#### [What you will do]
Which lines below contain "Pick"? Pull them out.

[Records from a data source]
_ _ _ _ _

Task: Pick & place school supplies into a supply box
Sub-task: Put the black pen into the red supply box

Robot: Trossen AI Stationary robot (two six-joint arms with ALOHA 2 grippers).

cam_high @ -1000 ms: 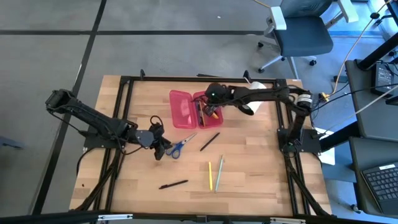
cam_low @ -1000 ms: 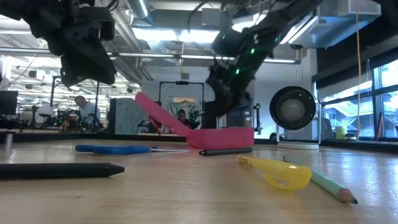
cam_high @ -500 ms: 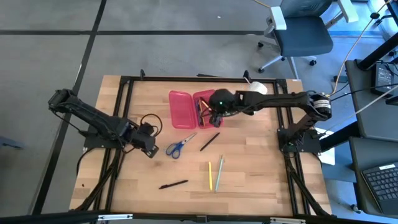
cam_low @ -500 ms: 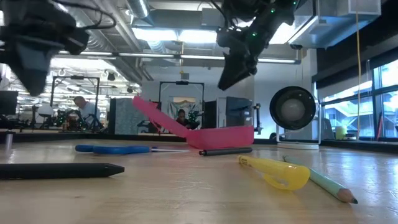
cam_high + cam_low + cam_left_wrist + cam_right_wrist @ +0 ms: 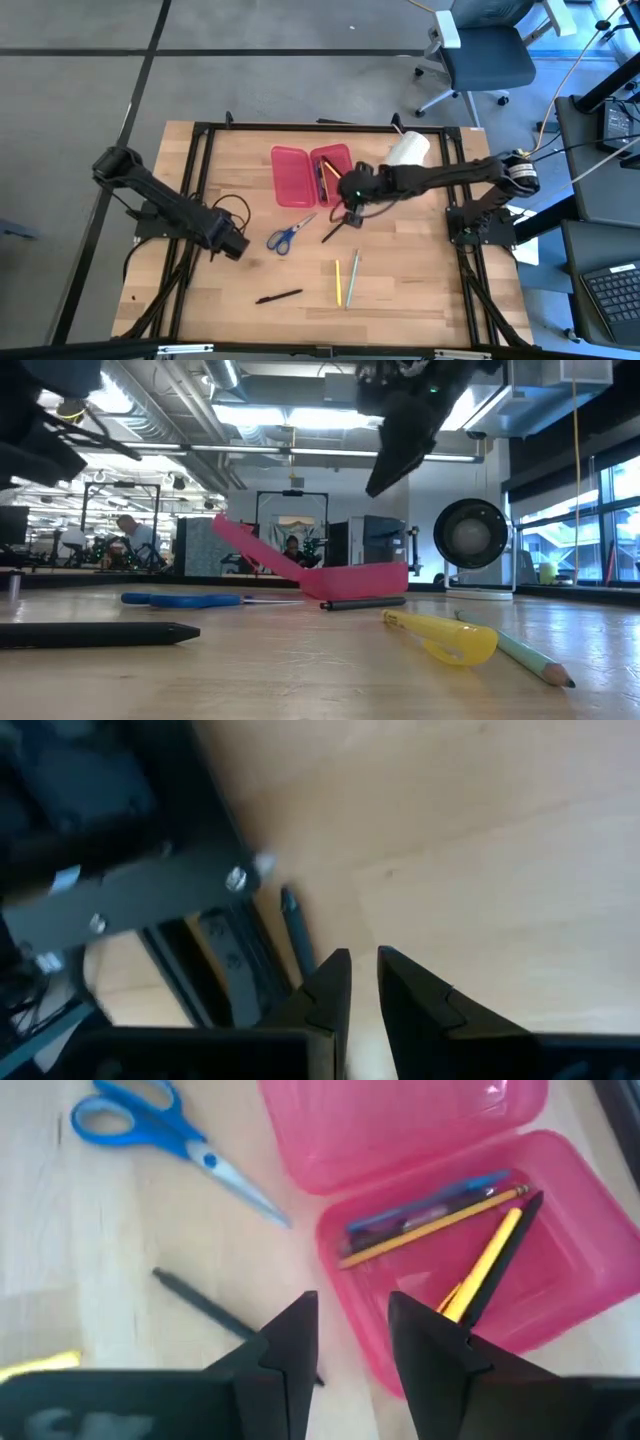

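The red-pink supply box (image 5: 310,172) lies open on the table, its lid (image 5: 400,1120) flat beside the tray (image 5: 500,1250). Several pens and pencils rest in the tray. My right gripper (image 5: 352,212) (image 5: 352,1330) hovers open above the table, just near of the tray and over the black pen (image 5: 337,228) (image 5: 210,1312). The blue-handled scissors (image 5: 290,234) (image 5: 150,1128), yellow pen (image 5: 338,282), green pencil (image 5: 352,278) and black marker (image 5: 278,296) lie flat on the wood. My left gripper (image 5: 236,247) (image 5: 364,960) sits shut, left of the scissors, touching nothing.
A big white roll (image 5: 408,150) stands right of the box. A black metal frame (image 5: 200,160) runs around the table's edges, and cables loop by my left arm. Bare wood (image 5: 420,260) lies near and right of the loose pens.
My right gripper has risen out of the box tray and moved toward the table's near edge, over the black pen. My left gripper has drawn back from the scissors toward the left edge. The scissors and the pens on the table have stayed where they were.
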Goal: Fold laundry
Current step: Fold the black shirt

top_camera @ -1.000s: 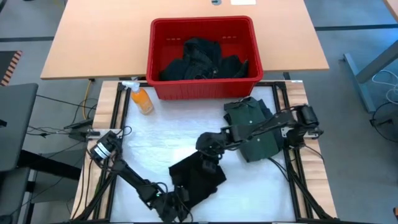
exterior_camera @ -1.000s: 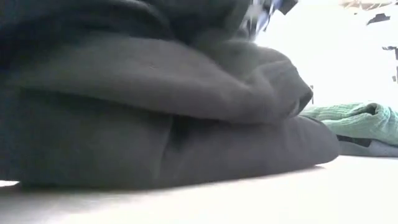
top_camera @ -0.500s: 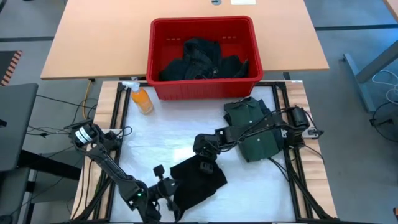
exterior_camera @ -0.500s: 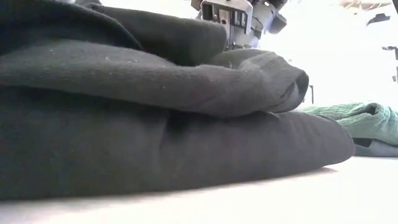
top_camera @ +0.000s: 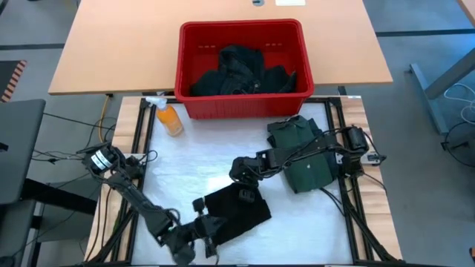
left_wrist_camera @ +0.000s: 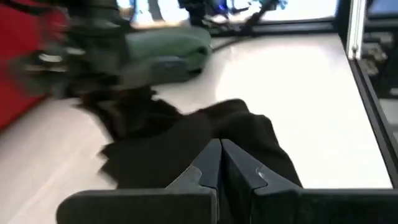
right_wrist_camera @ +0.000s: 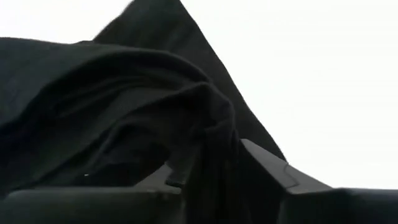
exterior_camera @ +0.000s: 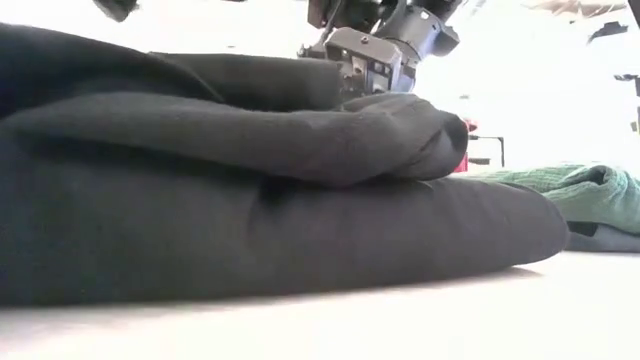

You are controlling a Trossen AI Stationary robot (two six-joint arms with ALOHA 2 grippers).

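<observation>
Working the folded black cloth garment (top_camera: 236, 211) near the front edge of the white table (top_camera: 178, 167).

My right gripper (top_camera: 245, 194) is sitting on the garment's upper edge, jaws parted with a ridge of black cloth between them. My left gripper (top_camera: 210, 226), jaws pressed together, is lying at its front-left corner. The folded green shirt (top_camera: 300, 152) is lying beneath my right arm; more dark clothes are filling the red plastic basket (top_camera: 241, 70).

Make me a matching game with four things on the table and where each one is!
Things:
1. black garment
2. green shirt
3. orange bottle
4. red basket

Places:
A. under the right arm
B. just left of the basket's front corner
C. holds a pile of dark clothes
D. front of the white mat, between both tools

Pairs: 1-D, 2-A, 3-B, 4-C
</observation>
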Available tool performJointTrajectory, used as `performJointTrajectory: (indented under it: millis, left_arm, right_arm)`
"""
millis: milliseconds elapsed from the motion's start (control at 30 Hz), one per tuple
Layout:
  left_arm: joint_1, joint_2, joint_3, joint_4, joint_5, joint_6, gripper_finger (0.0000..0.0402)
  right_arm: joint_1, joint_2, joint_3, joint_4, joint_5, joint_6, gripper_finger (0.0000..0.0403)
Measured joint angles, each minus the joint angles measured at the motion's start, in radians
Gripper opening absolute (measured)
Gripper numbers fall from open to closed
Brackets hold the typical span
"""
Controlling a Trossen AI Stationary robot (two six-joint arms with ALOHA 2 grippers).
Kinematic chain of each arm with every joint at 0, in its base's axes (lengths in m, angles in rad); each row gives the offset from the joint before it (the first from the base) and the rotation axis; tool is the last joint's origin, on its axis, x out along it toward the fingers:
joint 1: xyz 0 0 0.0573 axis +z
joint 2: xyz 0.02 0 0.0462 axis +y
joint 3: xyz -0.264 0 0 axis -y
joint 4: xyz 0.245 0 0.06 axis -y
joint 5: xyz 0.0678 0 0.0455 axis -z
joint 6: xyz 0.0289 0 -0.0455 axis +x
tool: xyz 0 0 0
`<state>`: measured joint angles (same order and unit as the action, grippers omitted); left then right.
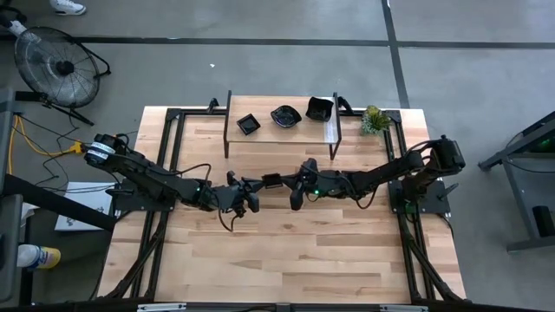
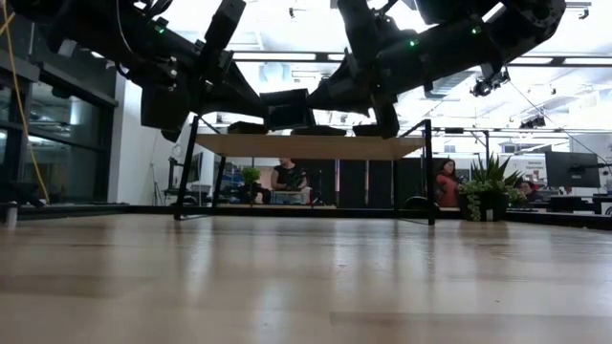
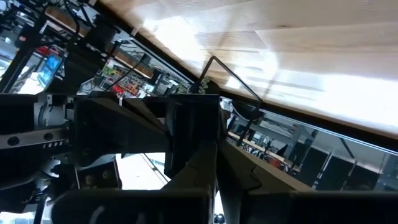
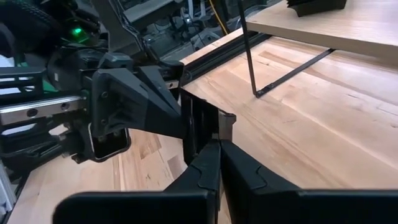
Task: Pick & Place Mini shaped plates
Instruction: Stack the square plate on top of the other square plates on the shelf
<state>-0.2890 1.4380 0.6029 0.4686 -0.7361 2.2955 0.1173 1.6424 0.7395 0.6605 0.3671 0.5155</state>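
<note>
Midair, both hands pinch one square plate (image 1: 271, 180) above the bench (image 1: 286, 251): left hand (image 1: 257, 183) and right hand (image 1: 289, 180) clamped on opposite edges; uneven release or pull risks dropping it; three plates sit on the shelf (image 1: 282, 132).

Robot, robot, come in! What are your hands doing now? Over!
Left gripper and right gripper both shut on one square plate, midair. Three plates on shelf. Nothing blocking.

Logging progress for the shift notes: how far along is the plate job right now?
Done: three black plates sit on the raised shelf, a square plate, a wavy plate and a third plate. In hand: a small square plate is held above the table middle, with the left gripper and the right gripper both shut on it, mid-handover. Left: setting it down; no other plates show.
</note>
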Motion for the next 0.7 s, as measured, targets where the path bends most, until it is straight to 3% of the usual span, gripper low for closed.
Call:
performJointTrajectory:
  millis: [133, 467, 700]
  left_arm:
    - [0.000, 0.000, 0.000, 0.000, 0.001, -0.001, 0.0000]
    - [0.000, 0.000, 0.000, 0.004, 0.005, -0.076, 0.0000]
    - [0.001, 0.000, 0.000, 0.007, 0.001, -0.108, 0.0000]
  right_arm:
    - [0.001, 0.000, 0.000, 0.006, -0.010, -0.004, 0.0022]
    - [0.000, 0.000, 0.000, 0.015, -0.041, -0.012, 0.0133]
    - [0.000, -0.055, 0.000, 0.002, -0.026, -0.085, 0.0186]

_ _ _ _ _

#### [Result of the task]
Task: Pick & place school supplies into a supply box
Task: Pick & Place Mini shaped plates

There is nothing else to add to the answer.